Supplied material:
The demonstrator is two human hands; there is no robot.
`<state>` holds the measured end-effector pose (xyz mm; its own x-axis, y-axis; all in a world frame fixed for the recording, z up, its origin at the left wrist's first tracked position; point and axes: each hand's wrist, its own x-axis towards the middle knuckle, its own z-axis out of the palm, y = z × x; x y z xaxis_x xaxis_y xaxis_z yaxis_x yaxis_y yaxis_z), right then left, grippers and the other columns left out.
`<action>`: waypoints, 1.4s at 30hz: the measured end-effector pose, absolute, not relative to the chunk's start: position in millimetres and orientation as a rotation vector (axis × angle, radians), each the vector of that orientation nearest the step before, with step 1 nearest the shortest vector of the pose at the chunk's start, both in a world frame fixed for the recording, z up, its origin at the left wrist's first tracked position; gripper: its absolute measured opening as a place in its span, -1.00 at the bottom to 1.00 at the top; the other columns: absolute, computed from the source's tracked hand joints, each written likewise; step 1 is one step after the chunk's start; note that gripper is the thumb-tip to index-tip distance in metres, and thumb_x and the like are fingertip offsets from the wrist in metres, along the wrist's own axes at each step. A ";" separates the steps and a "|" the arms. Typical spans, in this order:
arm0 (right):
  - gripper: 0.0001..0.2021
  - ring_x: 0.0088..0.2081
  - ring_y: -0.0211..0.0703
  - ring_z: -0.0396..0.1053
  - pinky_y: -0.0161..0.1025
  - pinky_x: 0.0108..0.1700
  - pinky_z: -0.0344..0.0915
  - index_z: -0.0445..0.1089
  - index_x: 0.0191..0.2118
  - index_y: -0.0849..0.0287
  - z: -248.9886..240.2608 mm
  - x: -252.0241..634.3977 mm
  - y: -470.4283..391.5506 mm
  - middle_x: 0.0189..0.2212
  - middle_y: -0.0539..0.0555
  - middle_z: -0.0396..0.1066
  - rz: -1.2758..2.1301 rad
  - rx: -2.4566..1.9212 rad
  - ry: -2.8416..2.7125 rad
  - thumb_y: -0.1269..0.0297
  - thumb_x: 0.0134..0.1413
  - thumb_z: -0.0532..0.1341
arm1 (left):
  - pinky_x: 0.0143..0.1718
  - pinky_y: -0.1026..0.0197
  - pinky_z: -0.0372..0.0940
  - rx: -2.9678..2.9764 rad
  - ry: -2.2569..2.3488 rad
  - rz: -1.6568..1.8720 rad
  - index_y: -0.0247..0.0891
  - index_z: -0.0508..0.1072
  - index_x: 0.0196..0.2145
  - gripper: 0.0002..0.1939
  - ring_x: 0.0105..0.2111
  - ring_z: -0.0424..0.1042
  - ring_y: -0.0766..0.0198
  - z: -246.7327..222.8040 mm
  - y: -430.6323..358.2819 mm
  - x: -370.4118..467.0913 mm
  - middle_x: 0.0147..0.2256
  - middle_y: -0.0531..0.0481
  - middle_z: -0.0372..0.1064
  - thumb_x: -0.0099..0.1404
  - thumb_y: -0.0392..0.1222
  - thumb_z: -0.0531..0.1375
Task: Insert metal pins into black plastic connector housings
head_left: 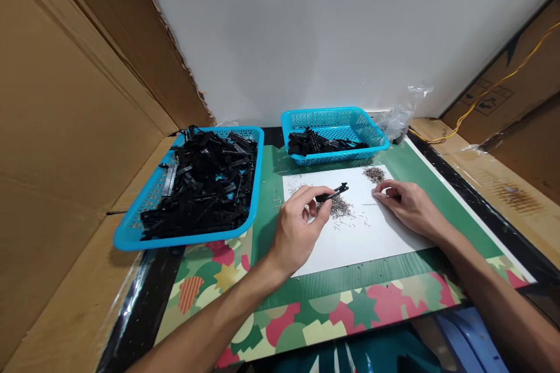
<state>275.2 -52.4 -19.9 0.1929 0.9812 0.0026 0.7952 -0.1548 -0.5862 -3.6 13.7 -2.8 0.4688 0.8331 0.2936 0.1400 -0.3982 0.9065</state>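
Observation:
Between the thumb and fingers of my left hand (pixel 300 227) is a slim black plastic part (pixel 339 190), its hooked end pointing right. Beneath that part lies a loose pile of small metal pieces (pixel 340 207) on a white sheet (pixel 350 250). My right hand (pixel 405 204) is pinched at thumb and forefinger, low over the sheet's right side. Whatever its fingertips hold is too small to make out. Just behind them sits a second, darker heap of tiny metal pieces (pixel 374 174).
A large blue basket (pixel 258 186) heaped with black plastic parts (pixel 210 169) stands at left. Behind the sheet is a smaller blue basket (pixel 341 156) with similar parts. A clear plastic bag (pixel 398 121) lies beside it. Cardboard (pixel 79 99) walls the left side; a yellow cable (pixel 472 106) runs at right.

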 end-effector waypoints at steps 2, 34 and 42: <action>-0.74 -0.44 -0.14 0.27 -0.23 -0.35 0.10 0.49 -0.20 0.13 -18.0 274.4 -56.4 -0.50 0.02 0.44 0.618 -1.941 -1.682 0.06 0.31 0.17 | -0.36 0.28 0.22 1.851 0.788 0.996 -0.18 0.65 -0.06 -0.81 -0.39 0.31 0.36 -4.2 15.0 -3.8 -0.17 -0.02 0.49 0.44 -0.25 0.26; -0.61 -0.48 -0.30 -0.20 -0.22 -0.44 -0.24 0.42 -0.26 0.18 9.9 208.6 -62.3 -0.56 -0.16 -0.04 1.379 -1.323 -1.092 -0.07 0.20 0.40 | -0.30 0.29 0.34 1.760 0.684 0.998 -0.11 0.73 -0.19 -0.81 -0.27 0.38 0.30 -2.1 6.4 -2.2 -0.18 -0.03 0.34 0.21 -0.12 0.50; -0.58 -0.46 -0.27 -0.29 -0.20 -0.44 -0.27 0.32 -0.39 0.17 16.7 165.5 -68.3 -0.55 -0.15 -0.12 1.601 -1.084 -0.815 -0.04 0.20 0.41 | -0.41 0.32 0.26 1.617 0.695 1.033 -0.24 0.66 -0.38 -0.69 -0.42 0.29 0.41 0.1 6.7 -1.3 -0.23 -0.01 0.33 0.18 0.08 0.50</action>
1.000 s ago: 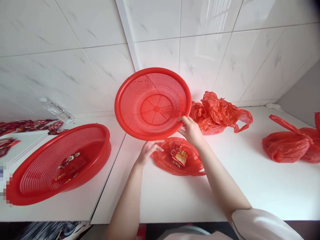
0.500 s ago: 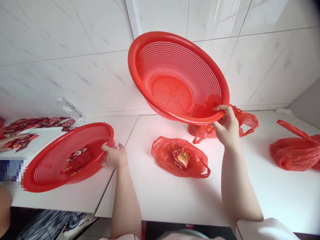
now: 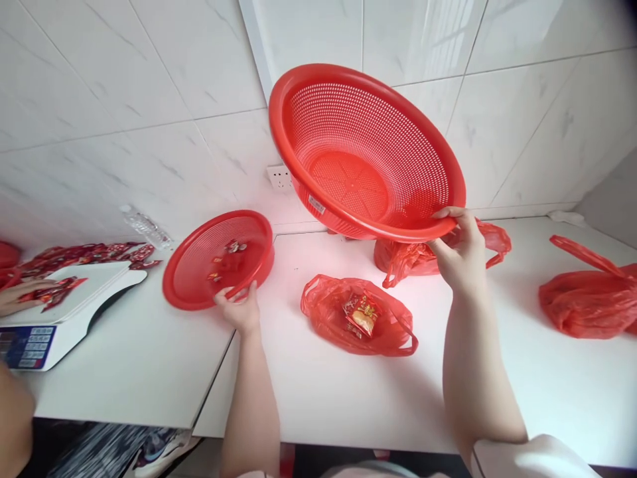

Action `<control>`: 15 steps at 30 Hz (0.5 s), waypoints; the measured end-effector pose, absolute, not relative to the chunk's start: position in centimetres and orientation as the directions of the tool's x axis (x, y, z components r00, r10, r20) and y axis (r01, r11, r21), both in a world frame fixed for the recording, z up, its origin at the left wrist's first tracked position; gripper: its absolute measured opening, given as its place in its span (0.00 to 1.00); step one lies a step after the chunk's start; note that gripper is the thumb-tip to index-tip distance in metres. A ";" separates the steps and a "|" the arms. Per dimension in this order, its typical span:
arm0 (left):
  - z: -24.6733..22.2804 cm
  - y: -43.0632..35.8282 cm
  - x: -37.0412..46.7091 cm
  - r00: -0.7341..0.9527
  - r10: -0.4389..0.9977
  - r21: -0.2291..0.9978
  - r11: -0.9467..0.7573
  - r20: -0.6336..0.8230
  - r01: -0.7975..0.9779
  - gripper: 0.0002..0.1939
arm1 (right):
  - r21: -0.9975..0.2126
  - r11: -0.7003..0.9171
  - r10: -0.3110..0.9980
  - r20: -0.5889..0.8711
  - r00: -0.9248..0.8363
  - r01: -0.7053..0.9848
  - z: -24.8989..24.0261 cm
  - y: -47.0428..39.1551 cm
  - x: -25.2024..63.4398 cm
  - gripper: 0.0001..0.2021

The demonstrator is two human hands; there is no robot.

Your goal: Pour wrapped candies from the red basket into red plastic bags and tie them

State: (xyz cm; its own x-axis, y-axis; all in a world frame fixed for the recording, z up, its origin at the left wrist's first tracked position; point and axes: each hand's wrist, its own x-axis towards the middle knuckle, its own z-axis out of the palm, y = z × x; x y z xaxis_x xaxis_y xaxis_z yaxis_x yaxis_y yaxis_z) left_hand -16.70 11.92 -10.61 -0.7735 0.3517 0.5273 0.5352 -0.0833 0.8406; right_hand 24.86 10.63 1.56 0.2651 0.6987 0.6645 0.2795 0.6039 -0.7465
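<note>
My right hand (image 3: 460, 249) grips the rim of a large red perforated plastic basket (image 3: 348, 182), which is tilted up in the air with its inside facing me and nothing in it. With my left hand (image 3: 241, 305) I pinch the near rim of a second red basket (image 3: 196, 262); several small wrapped packets (image 3: 231, 255) lie in its bottom. This basket is close to the wall at the table's back. Between my arms, an opened red plastic bag (image 3: 318, 312) holds a few red and gold snack packets (image 3: 365, 315).
More red bags stand behind the raised basket (image 3: 408, 262) and at the right (image 3: 587, 302). At left, a co-worker's hand (image 3: 20, 297) holds packets over a white scale (image 3: 99, 282). Red packets (image 3: 89, 255) and a plastic bottle (image 3: 144, 226) lie by the wall, below a socket (image 3: 279, 178).
The left basket has moved right and back toward the wall with my left hand, uncovering the scale. The raised basket has shifted slightly right.
</note>
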 end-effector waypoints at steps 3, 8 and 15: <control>-11.0 12.4 -14.6 -0.680 0.453 0.795 -0.119 0.577 0.595 0.26 | -0.752 0.609 0.718 0.658 0.227 0.253 1.8 10.4 24.3 0.13; -12.1 12.7 -12.0 -0.548 0.559 0.733 -0.172 0.622 0.658 0.23 | -0.733 0.633 0.725 0.674 0.141 0.248 2.0 10.1 23.4 0.13; -12.7 12.9 -10.9 -0.444 0.651 0.711 -0.216 0.616 0.670 0.24 | -0.747 0.637 0.762 0.648 -0.010 0.189 2.0 10.0 21.9 0.13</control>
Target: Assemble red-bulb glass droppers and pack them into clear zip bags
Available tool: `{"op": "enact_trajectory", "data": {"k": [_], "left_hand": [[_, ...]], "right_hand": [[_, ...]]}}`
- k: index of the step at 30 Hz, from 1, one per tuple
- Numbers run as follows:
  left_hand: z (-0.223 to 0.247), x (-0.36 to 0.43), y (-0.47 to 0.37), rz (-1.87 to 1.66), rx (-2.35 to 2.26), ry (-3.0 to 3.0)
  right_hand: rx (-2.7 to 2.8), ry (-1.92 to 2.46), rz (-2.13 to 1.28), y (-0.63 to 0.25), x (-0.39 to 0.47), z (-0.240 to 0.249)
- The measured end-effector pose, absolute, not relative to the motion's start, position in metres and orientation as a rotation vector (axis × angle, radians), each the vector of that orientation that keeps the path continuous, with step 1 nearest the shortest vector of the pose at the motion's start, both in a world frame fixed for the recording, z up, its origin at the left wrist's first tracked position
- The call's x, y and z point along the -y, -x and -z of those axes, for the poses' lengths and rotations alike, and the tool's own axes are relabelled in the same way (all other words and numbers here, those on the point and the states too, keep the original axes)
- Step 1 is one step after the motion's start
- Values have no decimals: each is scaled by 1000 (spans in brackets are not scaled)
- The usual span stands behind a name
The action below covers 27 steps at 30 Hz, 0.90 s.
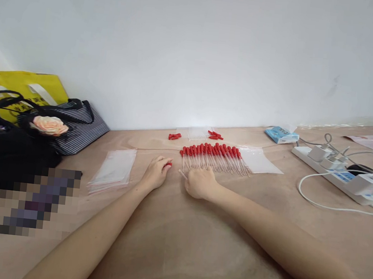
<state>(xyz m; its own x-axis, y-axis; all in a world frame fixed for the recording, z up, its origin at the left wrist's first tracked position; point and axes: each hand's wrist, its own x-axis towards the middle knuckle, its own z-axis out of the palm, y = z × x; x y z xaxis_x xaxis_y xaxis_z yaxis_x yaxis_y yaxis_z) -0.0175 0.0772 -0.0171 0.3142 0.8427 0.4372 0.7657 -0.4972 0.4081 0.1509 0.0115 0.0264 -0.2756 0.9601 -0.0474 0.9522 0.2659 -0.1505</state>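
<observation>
Taking the gap between the hands as the dial's centre, a row of red-capped tubes (211, 150) lies side by side at 2 o'clock, red ends toward the wall; these look finished. What appears left is small: one pile of loose red caps (174, 136) at 12 o'clock, another little heap of caps (215, 135) between 1 and 2, and uncapped clear tubes (197, 134) at 1 o'clock. Most of the joining seems done.

The left hand (154, 172) pinches a single red cap (168, 164) narrowly between thumb and fingers. The right hand (202, 183) is curled closed around a thin tube (182, 173), whose pale end points at 10 o'clock; cap and tube are apart.

Flat clear bags (113, 169) lie at 9 o'clock, and a clear sleeve (264, 161) between 2 and 3. The wooden table (195, 247) meets a plain pale wall (195, 51). A striped bag (80, 130) and a yellow bag (50, 85) sit toward 10, a tissue pack (278, 135) at 2, a power strip (331, 172) at 3.
</observation>
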Motion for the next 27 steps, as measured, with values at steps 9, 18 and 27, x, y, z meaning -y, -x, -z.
{"op": "enact_trajectory", "data": {"k": [9,18,27], "left_hand": [[15,-67,12,-1139,-1421,-2256],[9,-22,-9,-1013,-1150,-1960],[6,-11,-12,-813,-1283,-2459]], "right_hand": [[2376,1382,-131,-238,3,6],[2288,1195,0,-248,5,24],[2319,1139,-47,-247,10,18]]}}
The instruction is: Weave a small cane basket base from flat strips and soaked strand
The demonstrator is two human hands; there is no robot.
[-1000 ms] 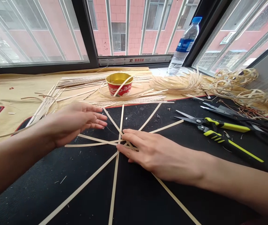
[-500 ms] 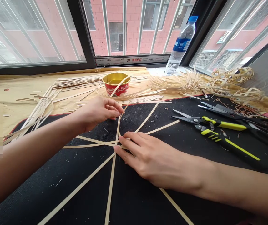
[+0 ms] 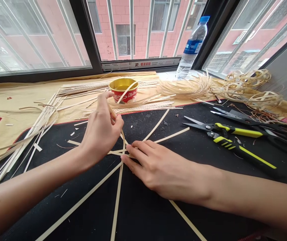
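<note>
Several pale, flat bamboo strips (image 3: pixel 79 204) cross in a star on the black mat (image 3: pixel 90 217) and fan outward. My right hand (image 3: pixel 155 164) lies low over the right of the crossing, fingertips pressed down on the strips there. My left hand (image 3: pixel 100 127) is raised just left of the crossing, its fingers closed on a thin strip (image 3: pixel 123 136) that bends up from the centre. The back of this hand covers part of the held strip and some of the strips on the left.
Yellow-handled shears (image 3: pixel 223 130) lie on the right, beside other dark tools. Behind the mat stand a red bowl (image 3: pixel 124 97) with a gold inside and a water bottle (image 3: pixel 193 47). Loose strips (image 3: pixel 40 124) are piled at left; coiled strips (image 3: pixel 186 87) lie at the back right.
My left hand has moved left and slightly towards me, turning so its back faces the camera, and the held strip leans left with it. My right hand stays at the crossing.
</note>
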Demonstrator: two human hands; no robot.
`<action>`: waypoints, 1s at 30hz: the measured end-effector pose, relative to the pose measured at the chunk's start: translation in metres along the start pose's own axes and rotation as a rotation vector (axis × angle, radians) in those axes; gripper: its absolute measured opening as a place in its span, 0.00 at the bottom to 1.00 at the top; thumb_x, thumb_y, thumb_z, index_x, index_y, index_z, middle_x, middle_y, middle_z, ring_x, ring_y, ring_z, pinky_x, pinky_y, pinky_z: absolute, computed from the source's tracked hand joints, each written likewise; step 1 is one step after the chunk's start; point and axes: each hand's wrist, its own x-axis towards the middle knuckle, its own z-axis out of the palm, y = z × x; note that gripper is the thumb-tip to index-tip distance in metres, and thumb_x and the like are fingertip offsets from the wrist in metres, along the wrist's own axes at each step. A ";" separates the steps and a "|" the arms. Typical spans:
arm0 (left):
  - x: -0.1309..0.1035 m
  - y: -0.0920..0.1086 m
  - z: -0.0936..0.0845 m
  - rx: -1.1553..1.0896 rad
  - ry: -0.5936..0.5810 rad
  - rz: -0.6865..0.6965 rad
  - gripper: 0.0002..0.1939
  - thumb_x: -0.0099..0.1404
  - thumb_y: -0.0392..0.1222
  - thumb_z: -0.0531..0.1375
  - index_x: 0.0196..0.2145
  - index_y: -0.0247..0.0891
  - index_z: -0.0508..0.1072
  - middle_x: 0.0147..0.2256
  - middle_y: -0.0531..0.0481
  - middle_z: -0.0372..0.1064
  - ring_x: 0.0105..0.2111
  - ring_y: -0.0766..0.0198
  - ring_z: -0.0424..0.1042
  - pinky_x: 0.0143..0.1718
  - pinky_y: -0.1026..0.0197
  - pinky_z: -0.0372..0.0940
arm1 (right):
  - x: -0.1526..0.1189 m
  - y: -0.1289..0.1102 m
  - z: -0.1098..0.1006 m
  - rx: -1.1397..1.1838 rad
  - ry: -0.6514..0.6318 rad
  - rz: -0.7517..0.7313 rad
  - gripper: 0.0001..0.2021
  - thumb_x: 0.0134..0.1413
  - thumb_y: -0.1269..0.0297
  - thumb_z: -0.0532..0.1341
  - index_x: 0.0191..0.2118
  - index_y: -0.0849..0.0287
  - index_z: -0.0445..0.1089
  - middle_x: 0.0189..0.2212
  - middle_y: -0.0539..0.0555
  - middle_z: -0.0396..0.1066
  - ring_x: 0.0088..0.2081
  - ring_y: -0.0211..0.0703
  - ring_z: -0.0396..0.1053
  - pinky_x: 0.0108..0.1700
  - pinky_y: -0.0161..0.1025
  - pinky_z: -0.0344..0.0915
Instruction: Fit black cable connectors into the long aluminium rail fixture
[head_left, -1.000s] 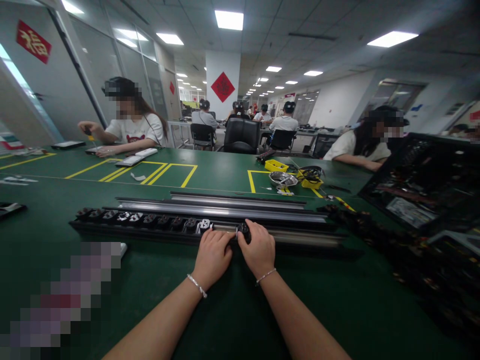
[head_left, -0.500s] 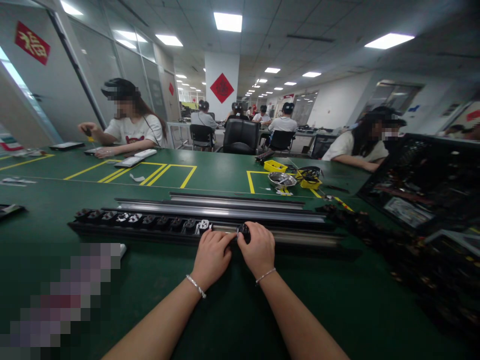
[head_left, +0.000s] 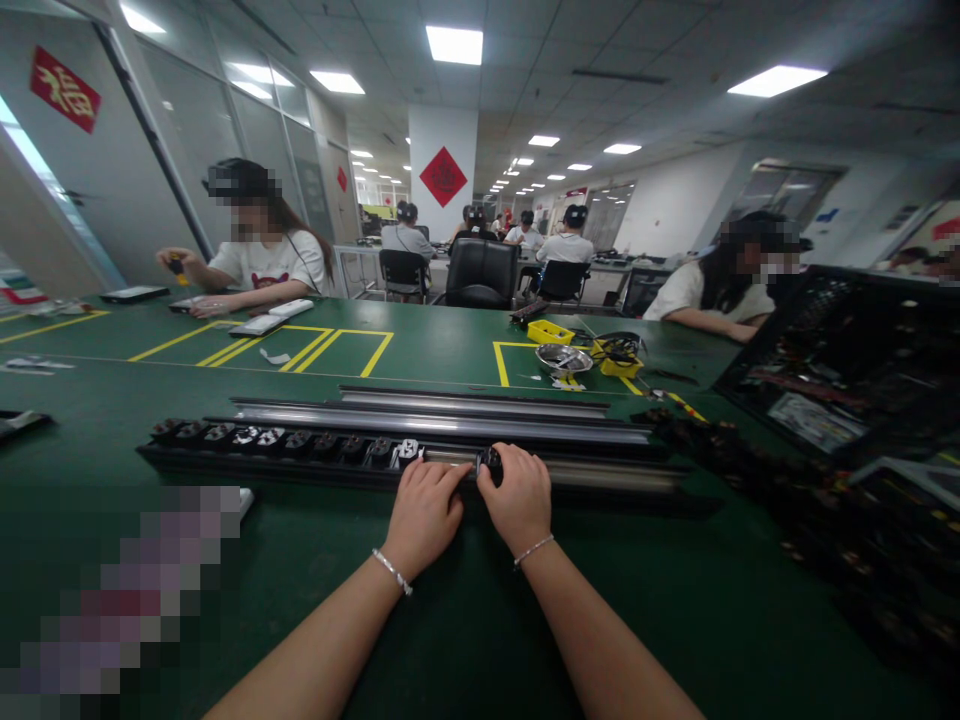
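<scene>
A long black metal rail [head_left: 600,477] lies across the green table, with several black socket modules [head_left: 326,446] lined up in its left half. The last one in that row, at its right end, has a shiny pale top [head_left: 409,450]. My left hand [head_left: 426,505] rests on the near edge of the rail, fingers stretched and index fingertip pointing at the bare channel. Pinched between the thumb and fingers of my right hand [head_left: 519,500] is a single black socket module [head_left: 492,463], held at the rail. Its underside is hidden.
Two more rails [head_left: 450,420] lie just behind. A heap of dark parts [head_left: 840,545] spreads at the right, near an open black case [head_left: 810,370]. A metal bowl [head_left: 564,359] and yellow trays [head_left: 550,332] stand farther back. Co-workers sit across the table.
My right hand and the socket module have shifted very slightly to the right. My left hand keeps its place on the rail.
</scene>
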 end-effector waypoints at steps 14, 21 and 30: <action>-0.001 0.000 0.000 -0.007 0.011 0.001 0.22 0.56 0.33 0.54 0.48 0.46 0.68 0.41 0.51 0.70 0.44 0.58 0.65 0.56 0.48 0.52 | 0.000 0.004 0.000 -0.024 0.020 0.000 0.15 0.51 0.63 0.54 0.45 0.61 0.68 0.43 0.59 0.72 0.49 0.48 0.65 0.55 0.46 0.50; 0.000 0.000 -0.001 -0.011 0.000 0.002 0.22 0.56 0.33 0.54 0.48 0.46 0.68 0.41 0.51 0.70 0.44 0.58 0.65 0.56 0.48 0.52 | 0.000 0.007 -0.003 -0.037 0.018 0.014 0.15 0.51 0.63 0.54 0.44 0.61 0.68 0.42 0.58 0.72 0.48 0.47 0.65 0.55 0.46 0.50; 0.000 -0.001 -0.001 -0.008 0.008 0.001 0.22 0.56 0.32 0.54 0.49 0.47 0.68 0.41 0.51 0.70 0.44 0.58 0.65 0.56 0.48 0.52 | 0.000 0.010 -0.003 -0.039 0.028 0.020 0.15 0.51 0.64 0.54 0.43 0.61 0.68 0.42 0.58 0.72 0.47 0.48 0.65 0.55 0.45 0.49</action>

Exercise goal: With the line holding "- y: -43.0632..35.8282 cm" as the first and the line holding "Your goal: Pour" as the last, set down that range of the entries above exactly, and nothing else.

Result for this task:
  - y: -43.0632..35.8282 cm
  - x: -37.0412..46.7091 cm
  - r00: -0.7341..0.9527
  - r10: -0.4389..0.9977
  - r21: -0.2291..0.9978
  - r11: -0.9467..0.7573
  - r20: -0.6336..0.8230
  - r01: -0.7975..0.9779
  - gripper: 0.0002..0.1939
arm1 (right):
  - r21: -0.9975..0.2126
  - r11: -0.7003..0.9171
  - r10: -0.3110..0.9980
  - r20: -0.5889..0.8711
  - r00: -0.9248..0.8363
  - r01: -0.7053..0.9848
  - z: -24.8989..24.0261 cm
  - y: -47.0428..39.1551 cm
  - x: -25.2024..63.4398 cm
  - gripper: 0.0001..0.2021

The demonstrator is two human hands; there is no robot.

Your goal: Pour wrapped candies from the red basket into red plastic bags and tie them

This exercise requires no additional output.